That is, the amplifier 402 adjusts the gain of the output from the
PD that has detected the laser beam from each of the LD1 to LDn.
The voltage that has undergone the gain adjustment by the amplifier
402 is supplied from the amplifier 402 to the APC circuit 403 as a
light power monitor voltage Vpd. Note that the PD, the
current/voltage converter 401, and the amplifier 402 in the
semiconductor laser 43 are provided to detect the light power of a
laser beam output from each light-emitting point.
[0041] The laser driving device 31 is controlled by the sequence
controller 47 based on various kinds of control signals included in
the control signal S47 output from the sequence controller 47, as
described above. The control signal S47 includes, for example, a
full turn-on signal FULL to be supplied to a logical element 412, a
control signal OFF_LD to be supplied to switches 408-1 to 408-n,
and control signals OFF_APC* (OFF_APC*-1 to OFF_APC*-n) and sample
hold signals S/H* (S/H*-1to S/H*-n) to be supplied to the APC
circuits 403-1 to 403-n. The control signal S47 also includes a
light power control signal to be output to a current controller 506
to be described later.
[0042] The control signal S47 (the control signals OFF_APC* and the
sample hold signals S/H*) from the sequence controller 47 is input
to the APC circuits 403-1 to 403-n. In addition to the control
signal S47, a reference voltage Vref from the sequence controller
47 is input to the APC circuits 403-1 to 403-n via digital/analog
conversion (D/A) circuits 417-1 to 417-n. The D/A circuits 417-1 to
417-n convert a digital value representing the reference voltage
Vref input from the sequence controller 47 into an analog value and
input it to the APC circuits 403-1 to 403-n as the reference
voltage Vref, respectively. Under the control of the sequence
controller 47, each of the APC circuits 403-1 to 403-n performs
control to adjust the light power of a corresponding one of LDs
(LD1 to LDn) so as to cause the plurality of LDs (LD1 to LDn) to
emit light of a predetermined light power. Each of the APC circuits
403-1 to 403-n executes light power control of a corresponding LD
based on the reference voltage Vref in accordance with the control
signal S47 from the sequence controller 47.
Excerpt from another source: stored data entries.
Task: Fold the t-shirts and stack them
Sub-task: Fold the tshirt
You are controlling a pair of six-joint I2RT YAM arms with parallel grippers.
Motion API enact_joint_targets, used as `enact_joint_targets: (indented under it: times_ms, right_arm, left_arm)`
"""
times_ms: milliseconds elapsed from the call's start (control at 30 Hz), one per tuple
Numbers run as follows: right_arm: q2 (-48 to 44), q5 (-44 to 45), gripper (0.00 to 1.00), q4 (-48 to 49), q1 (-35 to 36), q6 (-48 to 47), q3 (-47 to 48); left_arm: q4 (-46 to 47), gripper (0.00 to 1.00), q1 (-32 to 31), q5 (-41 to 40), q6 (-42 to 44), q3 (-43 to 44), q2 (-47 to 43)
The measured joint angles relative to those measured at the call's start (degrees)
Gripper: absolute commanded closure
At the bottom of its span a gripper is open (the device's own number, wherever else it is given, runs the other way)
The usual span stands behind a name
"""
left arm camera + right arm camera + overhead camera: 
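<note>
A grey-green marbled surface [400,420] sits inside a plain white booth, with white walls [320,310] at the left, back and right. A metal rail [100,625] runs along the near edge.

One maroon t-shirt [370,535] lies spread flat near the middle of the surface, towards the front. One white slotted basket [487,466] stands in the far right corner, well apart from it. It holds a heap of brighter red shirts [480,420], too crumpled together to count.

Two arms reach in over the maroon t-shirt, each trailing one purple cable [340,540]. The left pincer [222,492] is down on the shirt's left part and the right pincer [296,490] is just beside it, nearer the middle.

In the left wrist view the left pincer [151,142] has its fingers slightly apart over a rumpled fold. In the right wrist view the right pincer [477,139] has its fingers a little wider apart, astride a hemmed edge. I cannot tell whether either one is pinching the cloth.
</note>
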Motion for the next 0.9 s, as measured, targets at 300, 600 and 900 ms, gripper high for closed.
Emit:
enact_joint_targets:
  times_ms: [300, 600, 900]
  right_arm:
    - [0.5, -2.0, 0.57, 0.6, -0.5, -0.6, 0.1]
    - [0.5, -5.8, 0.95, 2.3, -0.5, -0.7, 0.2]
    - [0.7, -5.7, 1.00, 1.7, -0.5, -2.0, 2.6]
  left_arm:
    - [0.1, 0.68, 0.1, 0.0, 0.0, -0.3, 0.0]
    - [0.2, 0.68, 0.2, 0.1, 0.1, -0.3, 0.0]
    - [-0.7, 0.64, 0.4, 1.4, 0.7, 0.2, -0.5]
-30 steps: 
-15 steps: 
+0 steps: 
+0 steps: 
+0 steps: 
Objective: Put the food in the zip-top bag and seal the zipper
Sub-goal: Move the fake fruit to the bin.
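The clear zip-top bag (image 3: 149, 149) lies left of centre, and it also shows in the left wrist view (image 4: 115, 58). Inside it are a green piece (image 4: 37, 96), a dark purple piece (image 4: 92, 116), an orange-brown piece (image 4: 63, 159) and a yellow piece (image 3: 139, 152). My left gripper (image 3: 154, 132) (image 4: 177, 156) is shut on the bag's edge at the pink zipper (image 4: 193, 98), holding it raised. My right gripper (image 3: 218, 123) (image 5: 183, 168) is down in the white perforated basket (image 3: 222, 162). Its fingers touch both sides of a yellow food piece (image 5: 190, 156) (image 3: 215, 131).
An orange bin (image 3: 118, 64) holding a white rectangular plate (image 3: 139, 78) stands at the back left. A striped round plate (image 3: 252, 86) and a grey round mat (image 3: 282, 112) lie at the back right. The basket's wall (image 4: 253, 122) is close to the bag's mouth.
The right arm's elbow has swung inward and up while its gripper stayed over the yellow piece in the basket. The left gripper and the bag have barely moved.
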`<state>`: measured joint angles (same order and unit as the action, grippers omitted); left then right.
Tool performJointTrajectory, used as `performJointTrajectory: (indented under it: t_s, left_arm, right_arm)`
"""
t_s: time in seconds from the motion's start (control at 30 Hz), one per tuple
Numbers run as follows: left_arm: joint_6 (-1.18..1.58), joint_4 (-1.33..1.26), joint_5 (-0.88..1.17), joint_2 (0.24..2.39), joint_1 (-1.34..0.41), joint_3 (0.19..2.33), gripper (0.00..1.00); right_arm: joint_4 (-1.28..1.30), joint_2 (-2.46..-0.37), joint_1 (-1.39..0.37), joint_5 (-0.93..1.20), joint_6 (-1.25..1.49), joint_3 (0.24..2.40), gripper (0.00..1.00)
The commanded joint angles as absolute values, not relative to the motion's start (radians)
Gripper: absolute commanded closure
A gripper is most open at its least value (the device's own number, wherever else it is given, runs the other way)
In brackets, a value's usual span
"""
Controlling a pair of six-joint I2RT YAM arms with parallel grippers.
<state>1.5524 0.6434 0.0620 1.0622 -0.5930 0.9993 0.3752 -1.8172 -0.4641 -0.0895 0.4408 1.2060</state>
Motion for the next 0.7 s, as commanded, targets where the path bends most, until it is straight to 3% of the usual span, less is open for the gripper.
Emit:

[0043] A modulator 413 outputs, to the logical element 412, an
image modulation signal to be used to modulate driving currents to
be supplied to the LD1 to LDn using an image signal (image
information) input from an image signal generation unit (not shown)
or the like. For example, to perform PWM (pulse width modulation)
of a driving current, the modulator 413 outputs a pulse signal
having a width corresponding to image data to the logical element
412 as an image modulation signal. The logical element 412 outputs,
to switches 409-1 to 409-n, a signal representing the OR (logical
addition) of the image modulation signal output from the modulator
413 and the full turn-on signal FULL output from the sequence
controller 47.
[0044] As shown in FIG. 3A, the laser driving device 31 includes
current sources 404-1 to 404-n and 407-1 to 407-n for supplying
(applying) driving currents to the LD1 to LDn in the semiconductor
laser 43. The laser driving device 31 also includes the switches
408-1 to 408-n and 409-1 to 409-n that switch the current supply
states from the current sources to the LD1 to LDn. For example, the
driving current for the LD1 is supplied from the current sources
404-1 and 407-1, and the supply state is switched by the switches
408-1 and 409-1. The operations of the current sources 404-1 and
407-1 and the switches 408-1 and 409-1 corresponding to the LD1 out
of the LD1 to LDn will mainly be described below. The description
of LD1 also applies to the remaining lasers LD2 to LDn.
[0045] The switching current source 404-1 and the bias current
source 407-1 for supplying a driving current to the LD1 are
connected in parallel between the power supply and the LD1.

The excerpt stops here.